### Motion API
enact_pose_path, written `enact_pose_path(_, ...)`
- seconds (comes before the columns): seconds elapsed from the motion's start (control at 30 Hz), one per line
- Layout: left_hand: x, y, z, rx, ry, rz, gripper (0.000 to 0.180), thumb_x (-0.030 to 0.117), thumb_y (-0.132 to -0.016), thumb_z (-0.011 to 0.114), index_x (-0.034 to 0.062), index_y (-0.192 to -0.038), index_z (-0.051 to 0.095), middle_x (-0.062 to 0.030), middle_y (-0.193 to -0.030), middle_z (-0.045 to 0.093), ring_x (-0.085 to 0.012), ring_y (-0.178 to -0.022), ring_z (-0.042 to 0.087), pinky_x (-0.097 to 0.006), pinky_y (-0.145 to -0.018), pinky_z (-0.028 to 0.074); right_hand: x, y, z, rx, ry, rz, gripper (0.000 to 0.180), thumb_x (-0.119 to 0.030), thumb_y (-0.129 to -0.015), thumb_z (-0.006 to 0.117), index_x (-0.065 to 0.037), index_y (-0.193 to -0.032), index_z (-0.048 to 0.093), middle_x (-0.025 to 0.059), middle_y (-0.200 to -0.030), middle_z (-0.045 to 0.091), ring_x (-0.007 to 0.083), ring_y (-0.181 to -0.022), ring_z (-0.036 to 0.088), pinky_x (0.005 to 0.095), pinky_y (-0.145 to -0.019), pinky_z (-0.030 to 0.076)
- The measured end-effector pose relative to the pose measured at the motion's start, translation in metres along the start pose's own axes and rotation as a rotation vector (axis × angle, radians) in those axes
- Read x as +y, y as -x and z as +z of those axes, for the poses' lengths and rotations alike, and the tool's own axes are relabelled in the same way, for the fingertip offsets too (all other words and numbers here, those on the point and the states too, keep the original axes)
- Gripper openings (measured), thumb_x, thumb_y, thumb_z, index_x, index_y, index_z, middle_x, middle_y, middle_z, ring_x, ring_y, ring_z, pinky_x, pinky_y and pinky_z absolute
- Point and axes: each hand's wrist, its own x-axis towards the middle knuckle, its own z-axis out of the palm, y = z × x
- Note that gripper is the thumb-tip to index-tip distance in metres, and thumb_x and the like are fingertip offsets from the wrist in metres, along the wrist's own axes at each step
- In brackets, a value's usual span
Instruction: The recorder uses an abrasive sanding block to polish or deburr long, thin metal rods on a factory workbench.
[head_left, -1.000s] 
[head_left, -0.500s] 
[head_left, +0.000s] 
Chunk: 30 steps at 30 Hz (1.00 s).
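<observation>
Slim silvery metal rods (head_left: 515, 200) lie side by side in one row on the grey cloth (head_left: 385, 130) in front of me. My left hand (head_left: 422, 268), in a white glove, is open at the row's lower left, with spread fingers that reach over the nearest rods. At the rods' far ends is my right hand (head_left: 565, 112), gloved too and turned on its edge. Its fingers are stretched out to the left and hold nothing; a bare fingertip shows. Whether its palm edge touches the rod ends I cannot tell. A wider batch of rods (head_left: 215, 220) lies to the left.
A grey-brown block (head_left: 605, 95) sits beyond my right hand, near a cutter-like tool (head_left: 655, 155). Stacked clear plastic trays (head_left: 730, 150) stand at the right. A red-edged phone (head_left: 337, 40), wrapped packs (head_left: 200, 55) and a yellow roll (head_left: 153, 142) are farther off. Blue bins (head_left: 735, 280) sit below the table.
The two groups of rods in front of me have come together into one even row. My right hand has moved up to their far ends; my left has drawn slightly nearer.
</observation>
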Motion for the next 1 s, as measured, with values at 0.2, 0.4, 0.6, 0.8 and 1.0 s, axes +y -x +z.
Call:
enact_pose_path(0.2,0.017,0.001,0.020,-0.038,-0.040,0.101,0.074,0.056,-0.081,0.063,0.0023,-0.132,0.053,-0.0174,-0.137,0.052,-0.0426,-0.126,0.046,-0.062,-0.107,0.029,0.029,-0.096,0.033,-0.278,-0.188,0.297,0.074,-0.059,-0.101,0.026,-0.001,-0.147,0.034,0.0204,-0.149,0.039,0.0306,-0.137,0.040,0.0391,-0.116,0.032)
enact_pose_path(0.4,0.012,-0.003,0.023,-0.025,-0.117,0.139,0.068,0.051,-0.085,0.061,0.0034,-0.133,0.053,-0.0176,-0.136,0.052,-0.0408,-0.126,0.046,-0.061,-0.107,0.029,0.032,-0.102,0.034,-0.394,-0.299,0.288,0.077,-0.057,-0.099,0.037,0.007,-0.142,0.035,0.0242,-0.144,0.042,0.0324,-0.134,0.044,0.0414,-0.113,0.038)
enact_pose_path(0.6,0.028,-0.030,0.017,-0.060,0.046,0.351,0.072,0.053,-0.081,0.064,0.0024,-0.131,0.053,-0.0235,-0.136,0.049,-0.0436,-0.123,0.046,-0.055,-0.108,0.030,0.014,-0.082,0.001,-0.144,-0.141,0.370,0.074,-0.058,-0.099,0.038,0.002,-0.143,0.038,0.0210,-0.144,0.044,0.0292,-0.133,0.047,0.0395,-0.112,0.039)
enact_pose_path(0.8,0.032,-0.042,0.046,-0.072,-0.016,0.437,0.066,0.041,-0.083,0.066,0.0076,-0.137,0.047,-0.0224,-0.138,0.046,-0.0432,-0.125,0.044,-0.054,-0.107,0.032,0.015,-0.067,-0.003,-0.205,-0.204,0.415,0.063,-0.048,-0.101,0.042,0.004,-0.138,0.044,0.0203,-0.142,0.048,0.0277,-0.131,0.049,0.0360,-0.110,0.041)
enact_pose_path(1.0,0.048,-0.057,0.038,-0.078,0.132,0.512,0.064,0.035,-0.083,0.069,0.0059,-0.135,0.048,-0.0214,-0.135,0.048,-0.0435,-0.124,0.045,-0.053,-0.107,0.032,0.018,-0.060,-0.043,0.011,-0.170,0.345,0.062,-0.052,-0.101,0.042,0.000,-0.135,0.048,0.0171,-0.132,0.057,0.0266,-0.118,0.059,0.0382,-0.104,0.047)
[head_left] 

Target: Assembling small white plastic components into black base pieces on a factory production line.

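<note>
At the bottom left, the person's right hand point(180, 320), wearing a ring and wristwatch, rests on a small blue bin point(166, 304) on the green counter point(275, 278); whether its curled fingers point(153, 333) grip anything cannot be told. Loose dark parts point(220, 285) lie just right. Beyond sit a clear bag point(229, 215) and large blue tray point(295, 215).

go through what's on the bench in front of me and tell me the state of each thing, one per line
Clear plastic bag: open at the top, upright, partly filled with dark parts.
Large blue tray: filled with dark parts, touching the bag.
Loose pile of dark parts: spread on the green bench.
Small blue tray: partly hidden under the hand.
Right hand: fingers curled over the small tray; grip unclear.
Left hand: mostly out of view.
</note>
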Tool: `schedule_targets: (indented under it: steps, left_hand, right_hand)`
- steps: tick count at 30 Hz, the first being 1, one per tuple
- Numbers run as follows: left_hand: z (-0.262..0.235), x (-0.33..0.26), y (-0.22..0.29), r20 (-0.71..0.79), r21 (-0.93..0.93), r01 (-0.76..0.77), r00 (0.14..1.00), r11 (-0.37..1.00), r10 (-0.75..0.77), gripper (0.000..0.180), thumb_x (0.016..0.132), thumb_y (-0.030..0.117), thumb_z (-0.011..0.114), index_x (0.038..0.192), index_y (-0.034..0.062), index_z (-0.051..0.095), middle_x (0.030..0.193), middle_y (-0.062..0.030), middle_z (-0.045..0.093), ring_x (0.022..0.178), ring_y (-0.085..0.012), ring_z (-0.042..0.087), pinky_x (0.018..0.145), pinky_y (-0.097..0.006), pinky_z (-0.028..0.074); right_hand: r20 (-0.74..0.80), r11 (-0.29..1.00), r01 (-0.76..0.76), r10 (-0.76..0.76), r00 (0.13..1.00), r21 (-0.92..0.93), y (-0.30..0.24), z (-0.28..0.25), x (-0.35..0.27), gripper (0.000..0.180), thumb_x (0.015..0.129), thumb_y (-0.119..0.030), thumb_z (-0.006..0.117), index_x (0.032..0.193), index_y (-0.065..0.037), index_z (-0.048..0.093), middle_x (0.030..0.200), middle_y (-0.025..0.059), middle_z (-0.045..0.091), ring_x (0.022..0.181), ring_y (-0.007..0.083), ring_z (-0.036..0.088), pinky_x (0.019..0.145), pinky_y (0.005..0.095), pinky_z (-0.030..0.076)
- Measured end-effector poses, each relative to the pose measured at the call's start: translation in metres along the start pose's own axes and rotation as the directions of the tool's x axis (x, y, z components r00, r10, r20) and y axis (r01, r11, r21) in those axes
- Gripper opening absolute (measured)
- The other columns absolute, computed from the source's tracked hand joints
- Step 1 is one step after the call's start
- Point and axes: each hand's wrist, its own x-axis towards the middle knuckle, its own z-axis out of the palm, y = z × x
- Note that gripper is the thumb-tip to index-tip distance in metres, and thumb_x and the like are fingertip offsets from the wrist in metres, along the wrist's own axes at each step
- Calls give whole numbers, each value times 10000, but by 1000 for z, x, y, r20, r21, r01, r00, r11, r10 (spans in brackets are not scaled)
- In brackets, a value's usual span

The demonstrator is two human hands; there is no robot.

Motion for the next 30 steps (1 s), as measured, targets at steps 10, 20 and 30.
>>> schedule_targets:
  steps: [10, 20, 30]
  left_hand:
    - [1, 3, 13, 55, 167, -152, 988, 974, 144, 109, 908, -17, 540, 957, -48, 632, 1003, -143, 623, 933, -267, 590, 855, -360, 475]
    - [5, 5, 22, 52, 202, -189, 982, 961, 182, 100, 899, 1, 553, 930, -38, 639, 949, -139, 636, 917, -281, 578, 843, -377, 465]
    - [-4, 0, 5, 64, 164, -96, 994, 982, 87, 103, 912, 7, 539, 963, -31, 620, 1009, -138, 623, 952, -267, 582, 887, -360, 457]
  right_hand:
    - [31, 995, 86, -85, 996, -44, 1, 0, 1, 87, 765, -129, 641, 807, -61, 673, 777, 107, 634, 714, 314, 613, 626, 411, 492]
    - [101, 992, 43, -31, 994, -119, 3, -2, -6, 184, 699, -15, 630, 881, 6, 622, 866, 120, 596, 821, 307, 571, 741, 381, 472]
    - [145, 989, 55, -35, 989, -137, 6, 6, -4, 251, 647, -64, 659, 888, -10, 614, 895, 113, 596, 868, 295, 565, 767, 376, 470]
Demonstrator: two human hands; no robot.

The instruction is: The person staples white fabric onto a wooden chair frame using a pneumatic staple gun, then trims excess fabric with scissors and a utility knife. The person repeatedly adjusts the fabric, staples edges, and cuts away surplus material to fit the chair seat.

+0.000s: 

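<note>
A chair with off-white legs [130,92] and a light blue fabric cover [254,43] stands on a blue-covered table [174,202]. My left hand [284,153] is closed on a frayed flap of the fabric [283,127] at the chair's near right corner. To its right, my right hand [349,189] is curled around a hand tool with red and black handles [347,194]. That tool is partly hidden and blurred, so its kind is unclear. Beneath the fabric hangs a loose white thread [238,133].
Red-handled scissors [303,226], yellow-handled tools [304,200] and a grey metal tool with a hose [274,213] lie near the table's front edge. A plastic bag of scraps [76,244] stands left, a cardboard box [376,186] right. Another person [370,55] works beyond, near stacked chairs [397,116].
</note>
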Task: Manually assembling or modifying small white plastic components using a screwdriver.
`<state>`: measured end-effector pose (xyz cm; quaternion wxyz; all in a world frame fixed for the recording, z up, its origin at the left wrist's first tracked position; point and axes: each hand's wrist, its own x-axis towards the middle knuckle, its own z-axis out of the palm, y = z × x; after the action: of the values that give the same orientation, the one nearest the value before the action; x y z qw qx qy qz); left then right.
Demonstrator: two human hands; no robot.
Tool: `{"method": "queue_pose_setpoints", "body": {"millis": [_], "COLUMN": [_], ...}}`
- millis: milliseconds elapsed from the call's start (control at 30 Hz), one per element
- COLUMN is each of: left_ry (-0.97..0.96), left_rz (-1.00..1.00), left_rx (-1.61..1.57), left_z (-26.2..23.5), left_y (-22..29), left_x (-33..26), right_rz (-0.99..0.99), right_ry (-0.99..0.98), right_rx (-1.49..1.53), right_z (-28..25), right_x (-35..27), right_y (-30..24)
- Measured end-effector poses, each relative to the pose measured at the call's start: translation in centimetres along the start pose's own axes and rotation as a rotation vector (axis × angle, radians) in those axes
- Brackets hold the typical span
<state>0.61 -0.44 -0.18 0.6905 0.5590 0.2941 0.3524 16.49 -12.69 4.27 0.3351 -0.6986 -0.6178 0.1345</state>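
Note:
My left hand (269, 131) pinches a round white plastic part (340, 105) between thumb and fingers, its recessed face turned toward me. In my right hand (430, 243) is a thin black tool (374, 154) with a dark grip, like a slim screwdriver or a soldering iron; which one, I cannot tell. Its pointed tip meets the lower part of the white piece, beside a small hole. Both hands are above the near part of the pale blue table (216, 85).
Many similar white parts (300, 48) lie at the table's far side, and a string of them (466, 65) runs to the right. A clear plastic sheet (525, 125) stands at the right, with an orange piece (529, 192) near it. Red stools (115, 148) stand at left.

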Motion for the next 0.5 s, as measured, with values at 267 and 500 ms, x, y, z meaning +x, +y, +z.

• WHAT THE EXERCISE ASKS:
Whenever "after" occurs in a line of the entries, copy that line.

• SOLVED EXERCISE:
- Step 1 is one step after the call's start
`<state>`: measured end-effector pose (xyz cm; quaternion wxyz; all in a world frame fixed for the recording, z up, its origin at the left wrist's first tracked position; point and axes: each hand's wrist, its own x-axis towards the middle knuckle, its own z-axis out of the palm, y = z × x; after the action: of the values that give the same orientation, the one nearest the value before the action; x y z qw qx qy qz); left then right.

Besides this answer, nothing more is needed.